### TASK REQUIREMENTS
Look for the string "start" in the material below. Copy every line where you find it.
### RECORDED INFORMATION ###
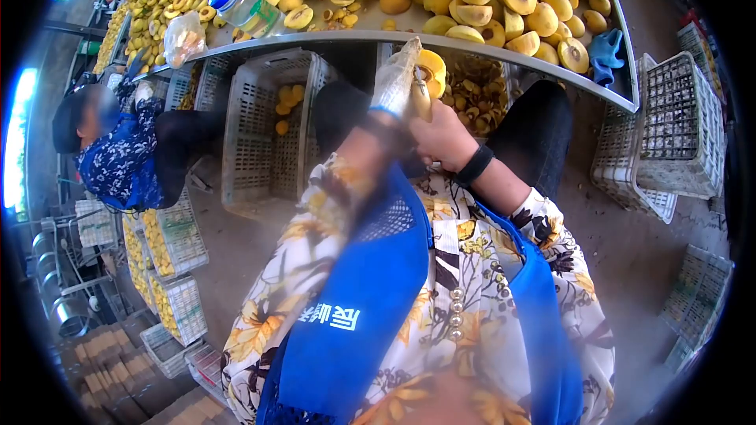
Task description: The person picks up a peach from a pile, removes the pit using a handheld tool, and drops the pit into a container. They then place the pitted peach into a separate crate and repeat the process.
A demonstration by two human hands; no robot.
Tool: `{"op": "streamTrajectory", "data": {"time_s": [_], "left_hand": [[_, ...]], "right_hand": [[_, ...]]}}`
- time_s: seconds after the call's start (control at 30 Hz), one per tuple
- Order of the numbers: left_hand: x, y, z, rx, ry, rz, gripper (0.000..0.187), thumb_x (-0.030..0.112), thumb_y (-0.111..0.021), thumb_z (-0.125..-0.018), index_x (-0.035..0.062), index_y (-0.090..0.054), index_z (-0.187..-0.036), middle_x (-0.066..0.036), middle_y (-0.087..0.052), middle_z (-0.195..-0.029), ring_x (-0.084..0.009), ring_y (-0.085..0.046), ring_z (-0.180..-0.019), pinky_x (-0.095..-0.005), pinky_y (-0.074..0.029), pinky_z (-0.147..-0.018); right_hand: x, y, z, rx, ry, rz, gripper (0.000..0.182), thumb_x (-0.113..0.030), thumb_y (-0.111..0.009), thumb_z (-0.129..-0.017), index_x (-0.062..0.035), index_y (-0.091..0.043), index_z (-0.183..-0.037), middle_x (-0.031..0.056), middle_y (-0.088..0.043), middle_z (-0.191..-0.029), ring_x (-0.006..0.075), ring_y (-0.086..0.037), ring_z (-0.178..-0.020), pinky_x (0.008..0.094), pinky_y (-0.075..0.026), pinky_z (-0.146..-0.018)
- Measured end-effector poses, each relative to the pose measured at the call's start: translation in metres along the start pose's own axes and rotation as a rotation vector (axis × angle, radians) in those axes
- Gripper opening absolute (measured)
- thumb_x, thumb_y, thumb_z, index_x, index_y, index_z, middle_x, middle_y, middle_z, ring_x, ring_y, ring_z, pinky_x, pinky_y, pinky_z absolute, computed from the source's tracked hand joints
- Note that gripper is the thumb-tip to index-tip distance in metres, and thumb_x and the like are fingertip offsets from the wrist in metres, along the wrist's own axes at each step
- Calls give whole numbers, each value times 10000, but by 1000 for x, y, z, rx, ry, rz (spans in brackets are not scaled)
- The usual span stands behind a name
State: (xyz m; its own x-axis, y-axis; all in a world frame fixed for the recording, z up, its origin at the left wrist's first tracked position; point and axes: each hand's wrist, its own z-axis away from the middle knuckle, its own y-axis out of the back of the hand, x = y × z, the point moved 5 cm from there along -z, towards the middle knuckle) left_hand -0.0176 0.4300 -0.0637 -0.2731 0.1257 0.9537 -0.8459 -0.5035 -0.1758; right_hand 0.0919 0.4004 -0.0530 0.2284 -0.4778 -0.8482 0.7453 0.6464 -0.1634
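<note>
My left hand (396, 83), in a clear plastic glove, is closed round a cut yellow peach (435, 71) just off the table's front edge. The peach's hollowed cut face shows. My right hand (442, 132), bare with a black band at the wrist, grips a small hand tool (422, 99) with a pale brown handle. The tool's tip is right at the peach, and its exact kind is unclear. Below both hands, between my knees, lies a heap of peach scraps (472, 98). Halved peaches (475, 4) are piled on the metal table (346, 37) ahead.
On the table are a clear jar with a blue lid (246, 9), a plastic bag (183, 39) and a blue glove (605, 55). A crate (272, 130) with several peaches stands left; stacked crates (669, 126) stand right. Another person (118, 149) sits at the far left.
</note>
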Motion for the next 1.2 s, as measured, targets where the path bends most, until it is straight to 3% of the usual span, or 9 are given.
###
### RESULT BELOW
- time_s: seconds after the call's start (control at 30 Hz), one per tuple
- Measured end-effector poses, each relative to the pose measured at the call's start: translation in metres along the start pose's own axes and rotation as a rotation vector (axis × angle, radians) in those axes

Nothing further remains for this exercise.